_Task to complete:_
Starting at the first line of the records below, transcribe each line exactly, ending with the line that contains "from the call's".

_Material shown:_
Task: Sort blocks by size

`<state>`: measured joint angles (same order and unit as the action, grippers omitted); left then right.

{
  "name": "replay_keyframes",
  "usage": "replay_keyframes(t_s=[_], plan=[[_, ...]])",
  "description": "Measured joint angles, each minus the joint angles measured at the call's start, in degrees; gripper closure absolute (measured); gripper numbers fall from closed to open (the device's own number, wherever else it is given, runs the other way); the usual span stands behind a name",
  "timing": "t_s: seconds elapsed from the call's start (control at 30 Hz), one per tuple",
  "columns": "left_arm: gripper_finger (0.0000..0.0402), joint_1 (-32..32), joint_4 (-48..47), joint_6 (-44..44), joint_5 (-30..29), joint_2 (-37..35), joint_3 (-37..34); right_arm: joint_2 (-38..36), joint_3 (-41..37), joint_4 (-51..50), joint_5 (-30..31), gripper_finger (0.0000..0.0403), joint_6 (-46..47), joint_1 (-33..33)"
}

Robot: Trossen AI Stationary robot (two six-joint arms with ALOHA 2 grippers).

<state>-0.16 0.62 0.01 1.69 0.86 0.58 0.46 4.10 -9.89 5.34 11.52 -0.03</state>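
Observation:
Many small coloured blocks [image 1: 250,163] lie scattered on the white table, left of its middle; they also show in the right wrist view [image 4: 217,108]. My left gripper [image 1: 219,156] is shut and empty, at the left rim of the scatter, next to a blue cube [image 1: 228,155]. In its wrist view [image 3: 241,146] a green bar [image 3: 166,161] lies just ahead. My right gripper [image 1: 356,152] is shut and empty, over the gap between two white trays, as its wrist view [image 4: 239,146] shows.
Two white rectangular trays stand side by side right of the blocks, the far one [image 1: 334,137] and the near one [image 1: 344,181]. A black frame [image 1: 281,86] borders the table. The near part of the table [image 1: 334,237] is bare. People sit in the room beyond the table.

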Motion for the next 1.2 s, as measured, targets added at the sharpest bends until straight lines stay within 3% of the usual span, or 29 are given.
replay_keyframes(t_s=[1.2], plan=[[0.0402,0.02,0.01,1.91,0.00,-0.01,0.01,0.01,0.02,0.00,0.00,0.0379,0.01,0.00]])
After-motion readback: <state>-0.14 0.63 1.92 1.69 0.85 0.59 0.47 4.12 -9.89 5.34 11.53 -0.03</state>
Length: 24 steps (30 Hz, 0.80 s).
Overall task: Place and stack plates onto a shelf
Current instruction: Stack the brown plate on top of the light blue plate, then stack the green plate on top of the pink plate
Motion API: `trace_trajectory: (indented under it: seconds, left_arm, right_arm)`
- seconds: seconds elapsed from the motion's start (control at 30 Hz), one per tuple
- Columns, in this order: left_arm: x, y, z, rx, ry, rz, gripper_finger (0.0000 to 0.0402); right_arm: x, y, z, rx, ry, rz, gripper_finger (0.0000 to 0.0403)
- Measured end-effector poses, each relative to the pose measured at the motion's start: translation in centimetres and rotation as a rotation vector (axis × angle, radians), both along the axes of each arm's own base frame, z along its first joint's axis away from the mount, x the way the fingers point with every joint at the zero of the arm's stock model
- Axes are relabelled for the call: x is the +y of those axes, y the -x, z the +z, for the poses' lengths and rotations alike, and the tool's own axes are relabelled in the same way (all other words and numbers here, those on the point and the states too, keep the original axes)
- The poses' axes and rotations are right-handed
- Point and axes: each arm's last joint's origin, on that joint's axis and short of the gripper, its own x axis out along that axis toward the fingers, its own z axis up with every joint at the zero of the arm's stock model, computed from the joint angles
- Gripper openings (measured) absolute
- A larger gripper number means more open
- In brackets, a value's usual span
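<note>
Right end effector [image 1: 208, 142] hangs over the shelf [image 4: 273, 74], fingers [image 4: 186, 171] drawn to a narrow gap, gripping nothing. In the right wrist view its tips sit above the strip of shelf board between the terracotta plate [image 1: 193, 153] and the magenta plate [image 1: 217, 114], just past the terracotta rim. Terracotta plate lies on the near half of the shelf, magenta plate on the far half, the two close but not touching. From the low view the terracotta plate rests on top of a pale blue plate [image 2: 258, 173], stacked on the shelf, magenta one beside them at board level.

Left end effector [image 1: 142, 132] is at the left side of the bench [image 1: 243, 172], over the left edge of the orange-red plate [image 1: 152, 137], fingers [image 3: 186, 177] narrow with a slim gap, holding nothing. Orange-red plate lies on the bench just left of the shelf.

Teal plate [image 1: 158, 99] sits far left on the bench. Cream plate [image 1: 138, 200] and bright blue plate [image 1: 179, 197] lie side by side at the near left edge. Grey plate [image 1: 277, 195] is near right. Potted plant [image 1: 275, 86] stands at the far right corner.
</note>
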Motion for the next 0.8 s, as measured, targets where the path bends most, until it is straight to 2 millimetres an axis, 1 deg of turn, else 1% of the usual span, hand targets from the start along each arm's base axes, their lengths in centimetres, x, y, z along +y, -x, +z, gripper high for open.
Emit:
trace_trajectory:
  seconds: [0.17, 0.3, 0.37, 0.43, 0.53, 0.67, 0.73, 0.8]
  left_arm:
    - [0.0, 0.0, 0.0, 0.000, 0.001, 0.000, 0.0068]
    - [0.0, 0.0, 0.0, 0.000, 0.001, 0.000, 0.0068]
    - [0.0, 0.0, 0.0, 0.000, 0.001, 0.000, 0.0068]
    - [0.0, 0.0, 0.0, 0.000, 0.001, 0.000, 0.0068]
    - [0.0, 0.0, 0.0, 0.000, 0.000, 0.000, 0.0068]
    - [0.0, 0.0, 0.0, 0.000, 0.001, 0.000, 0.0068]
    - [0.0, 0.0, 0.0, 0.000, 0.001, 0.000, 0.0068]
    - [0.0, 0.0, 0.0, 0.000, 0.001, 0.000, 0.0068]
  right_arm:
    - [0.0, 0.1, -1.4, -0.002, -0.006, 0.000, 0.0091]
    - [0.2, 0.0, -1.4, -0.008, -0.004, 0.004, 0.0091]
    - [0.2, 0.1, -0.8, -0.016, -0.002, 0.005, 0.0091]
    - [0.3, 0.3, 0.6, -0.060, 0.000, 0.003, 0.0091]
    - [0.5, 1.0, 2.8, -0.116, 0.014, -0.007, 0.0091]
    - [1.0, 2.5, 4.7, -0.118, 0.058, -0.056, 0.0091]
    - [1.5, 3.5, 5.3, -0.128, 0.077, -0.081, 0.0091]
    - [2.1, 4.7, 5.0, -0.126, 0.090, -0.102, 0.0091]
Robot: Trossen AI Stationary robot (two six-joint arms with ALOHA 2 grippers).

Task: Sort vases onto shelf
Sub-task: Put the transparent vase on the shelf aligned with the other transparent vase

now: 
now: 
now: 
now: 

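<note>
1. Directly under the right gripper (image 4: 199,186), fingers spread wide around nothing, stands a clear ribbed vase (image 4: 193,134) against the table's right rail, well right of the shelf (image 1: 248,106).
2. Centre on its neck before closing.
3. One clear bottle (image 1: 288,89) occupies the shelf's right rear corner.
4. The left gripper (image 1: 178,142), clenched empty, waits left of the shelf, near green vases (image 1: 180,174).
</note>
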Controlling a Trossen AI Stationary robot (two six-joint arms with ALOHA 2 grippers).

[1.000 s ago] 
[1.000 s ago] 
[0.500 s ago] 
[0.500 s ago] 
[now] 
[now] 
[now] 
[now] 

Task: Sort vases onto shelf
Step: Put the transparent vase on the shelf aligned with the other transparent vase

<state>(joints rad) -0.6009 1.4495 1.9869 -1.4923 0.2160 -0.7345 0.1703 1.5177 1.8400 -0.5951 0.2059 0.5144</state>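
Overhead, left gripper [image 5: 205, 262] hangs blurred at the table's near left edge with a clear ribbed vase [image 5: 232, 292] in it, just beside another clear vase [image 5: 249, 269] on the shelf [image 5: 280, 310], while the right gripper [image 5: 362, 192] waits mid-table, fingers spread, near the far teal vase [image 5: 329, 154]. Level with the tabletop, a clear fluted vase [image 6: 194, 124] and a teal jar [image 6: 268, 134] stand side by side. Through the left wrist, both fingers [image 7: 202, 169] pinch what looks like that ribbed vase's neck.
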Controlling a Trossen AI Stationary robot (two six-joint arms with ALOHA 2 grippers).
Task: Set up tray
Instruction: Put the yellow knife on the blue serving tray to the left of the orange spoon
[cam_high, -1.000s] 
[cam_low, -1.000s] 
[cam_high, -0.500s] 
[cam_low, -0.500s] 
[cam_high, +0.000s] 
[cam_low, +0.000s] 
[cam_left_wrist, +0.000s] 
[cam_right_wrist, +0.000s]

_The answer:_
Task: Sort blocks by size

`<state>`: measured joint angles (same order and unit as the action, grippers omitted); left then right.

{
  "name": "replay_keyframes",
  "usage": "replay_keyframes(t_s=[_], plan=[[_, ...]])",
  "description": "Measured joint angles, each minus the joint angles measured at the call's start, in degrees; gripper closure absolute (measured); gripper numbers fall from closed to open (the device's own number, wherever else it is given, runs the other way); the usual span stands behind a name",
  "timing": "t_s: seconds elapsed from the call's start (control at 30 Hz), one per tuple",

This exercise has nothing further to it.